Mas, ao se olhar a questão por outro ângulo, o grupo formado por ateus
e agnósticos é maior do que a população judaica, que corresponde a
cerca de 2% dos adultos norte-americanos. Segundo Green, os ateus e
agnósticos, como grupo, tendem a possuir alto nível educacional e a
ser
politicamente liberais (embora, de acordo com Green, existam
republicanos ateus). Eles tendem a se concentrar nas grandes cidades
das costas leste e oeste. Geralmente são jovens, e há mais homens do
que
mulheres nessa categoria.
Mas no que exatamente acreditam os ateus, já que não crêem em Deus?
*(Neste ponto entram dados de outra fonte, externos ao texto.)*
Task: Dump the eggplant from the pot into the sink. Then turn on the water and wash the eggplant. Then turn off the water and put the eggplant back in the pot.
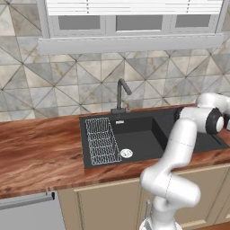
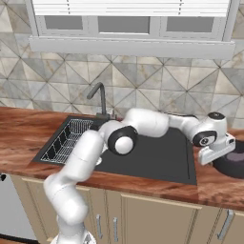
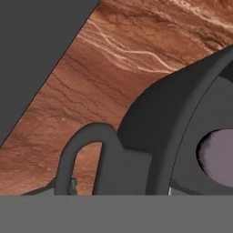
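Dark charcoal, the round metal pot [image 2: 232,164] sits on the reddish wooden counter [image 2: 19,128] just right of the matte black sink [image 2: 157,157]. I see my gripper [image 2: 215,153] at its rim; its jaws I cannot judge. A purple eggplant [image 3: 218,157], probably, lies inside.

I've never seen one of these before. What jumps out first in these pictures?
The white arm stretches across the black sink set in a reddish wooden counter, its hand right at a dark pot on the counter to the sink's right. In the hand view the pot's loop handle looms close, with a purplish eggplant inside. A white wire rack lies at the basin's left.
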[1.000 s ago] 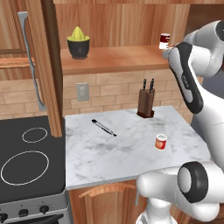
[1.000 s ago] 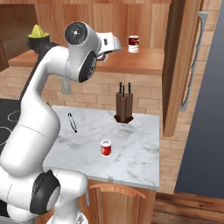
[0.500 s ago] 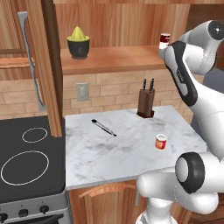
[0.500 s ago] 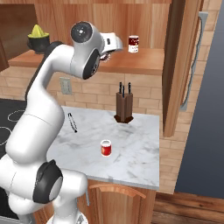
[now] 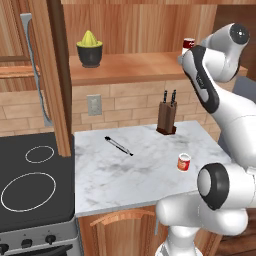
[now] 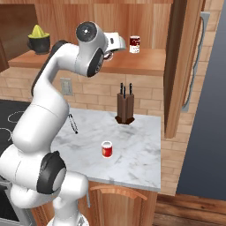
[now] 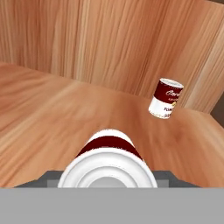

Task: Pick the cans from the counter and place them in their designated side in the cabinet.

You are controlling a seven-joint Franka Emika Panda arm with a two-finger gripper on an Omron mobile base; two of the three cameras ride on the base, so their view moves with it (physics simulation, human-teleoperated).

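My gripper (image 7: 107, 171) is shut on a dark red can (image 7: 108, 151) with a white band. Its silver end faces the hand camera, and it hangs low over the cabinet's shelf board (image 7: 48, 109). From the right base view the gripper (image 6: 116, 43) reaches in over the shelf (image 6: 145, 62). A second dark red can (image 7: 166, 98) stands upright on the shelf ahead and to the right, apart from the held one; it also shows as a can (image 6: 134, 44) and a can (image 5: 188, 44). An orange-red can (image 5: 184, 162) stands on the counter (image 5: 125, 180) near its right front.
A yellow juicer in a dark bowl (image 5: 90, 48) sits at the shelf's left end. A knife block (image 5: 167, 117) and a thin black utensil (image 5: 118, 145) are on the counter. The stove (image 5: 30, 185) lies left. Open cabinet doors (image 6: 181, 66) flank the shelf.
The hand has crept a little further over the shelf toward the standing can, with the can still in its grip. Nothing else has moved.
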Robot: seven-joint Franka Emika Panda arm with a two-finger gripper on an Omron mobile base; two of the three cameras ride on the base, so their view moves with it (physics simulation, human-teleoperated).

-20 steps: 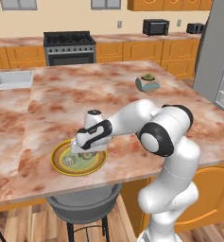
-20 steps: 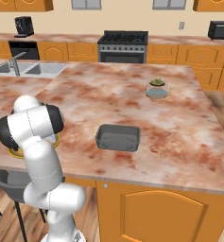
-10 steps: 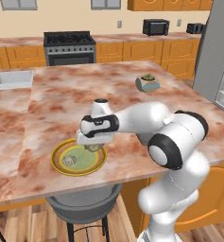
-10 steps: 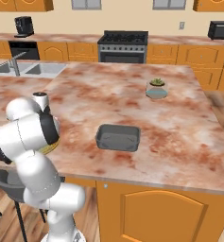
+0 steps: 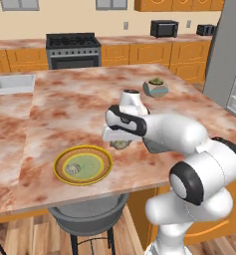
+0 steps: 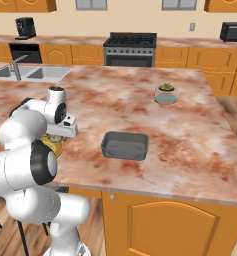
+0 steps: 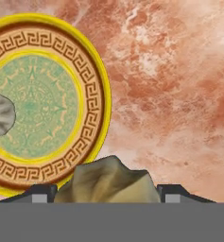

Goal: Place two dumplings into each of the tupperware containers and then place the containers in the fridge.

Resumindo, os ateus acreditam somente na razão, naquelas coisas às
quais se pode chegar por meio do intelecto e do método científico.
Eles
argumentam que simplesmente não há evidência concreta da existência de
Deus. E não admitem atos de fé ou qualquer coisa que implique em um
envolvimento de um ser sobrenatural nas vidas humanas. Eles acreditam
que
é possível levar uma vida feliz e respeitável baseada em uma ética
humana que não foi entregue por Deus em tábuas de pedra, mas que
deriva de um código de regras que emergiu naturalmente no decorrer de
um processo evolucionário no qual os seres humanos aprenderam como
viver juntos com sucesso.
"E para quem quer que realmente acredite que os seres humanos de fato
roubariam ou matariam se simplesmente não existisse Deus, eu diria:
'Por favor, permaneça na sua religião'", afirma com ironia Bobbie
Kirchart, presidente da Aliança Ateísta Internacional. Eles acreditam
que o sentido é derivado da forma como se vive a vida agora, e não de
uma promessa de recompensa eterna no além-mundo. Eles se recusam a
cultuar uma divindade que teria montado o universo de uma forma que
entendem como sendo muito injusta.
"Se existisse um Deus que fosse tão malicioso a ponto de me torturar
eternamente simplesmente porque eu não acredito nele, quando ele se
esconde de mim e não se faz conhecer, bem, em tal caso eu não
desejaria adorar a esse Deus", afirma Virginia Glassner, uma atéia de
Austin, Texas. "Eu arriscaria a minha sorte no inferno".